RIPK1 contains three major functional domains: an N-terminal kinase domain, a central RHIM (RIP Homotypic Interaction Motif) domain for interaction with RIPK3 and TRIF, and a C-terminal death domain enabling recruitment to TNFR1 and other death-domain-containing receptors.

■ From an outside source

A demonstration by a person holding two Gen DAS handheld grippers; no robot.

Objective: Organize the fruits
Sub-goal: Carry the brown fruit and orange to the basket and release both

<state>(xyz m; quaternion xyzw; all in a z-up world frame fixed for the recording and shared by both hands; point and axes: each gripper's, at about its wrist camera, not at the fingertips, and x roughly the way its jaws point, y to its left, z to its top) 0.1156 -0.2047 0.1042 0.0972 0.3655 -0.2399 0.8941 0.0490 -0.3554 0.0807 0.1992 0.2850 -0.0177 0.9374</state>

Mechanism of Action in Neurodegeneration

Upon TNF-α ligation of TNFR1, RIPK1 is recruited into complex I with TRADD, TRAF2/5, and cIAP1/2, where K63-polyubiquitylation drives downstream NF-κB activation. Deubiquitylation of RIPK1 by CYLD or OTULIN, or phosphorylation imbalances, shift RIPK1 into pro-death complexes. Complex IIa pairs RIPK1 with FADD and caspase-8 to drive apoptosis; when caspase-8 is inhibited or absent, RIPK1 autophosphorylates at Ser166 and forms the necrosome with RIPK3. RIPK3 then phosphorylates MLKL, which oligomerizes and translocates to the plasma membrane to execute necroptotic lysis. PMID:31048504

Neurons are especially vulnerable to RIPK1-driven necroptosis because they developmentally downregulate caspase-8 expression, leaving the necroptotic branch as the dominant cell-death output when upstream signals converge. In neurodegeneration, multiple damage-associated signals converge on RIPK1 activation: TNF-α from activated microglia, ZBP1 sensing of cytoplasmic nucleic acids released by damaged mitochondria, and TLR-mediated innate immune signaling all funnel through RIPK1. TBK1—itself a frequent ALS/FTD mutation target—normally phosphorylates RIPK1 at Ser321 to suppress its activation; loss-of-function TBK1 mutations therefore directly unleash RIPK1 kinase activity in motor and cortical neurons. PMID:30146158

In ALS, RIPK1 is transcriptionally and post-translationally activated in spinal motor neurons of SOD1 mutant mice and human ALS patients. Pharmacologic inhibition with Nec-1s (necrostatin-1s), a selective allosteric RIPK1 inhibitor, delayed disease onset, extended survival, and preserved motor neuron numbers in SOD1-G93A mice. Genetic replacement of RIPK1 with the kinase-dead D138N allele produced equivalent protection, demonstrating that kinase activity, not RIPK1 protein scaffolding, drives the pathology. PMID:27493188 Whether the protective effect is mediated primarily through blocking neuronal necroptosis or by suppressing microglial RIPK1-driven neuroinflammation remains an active area of investigation.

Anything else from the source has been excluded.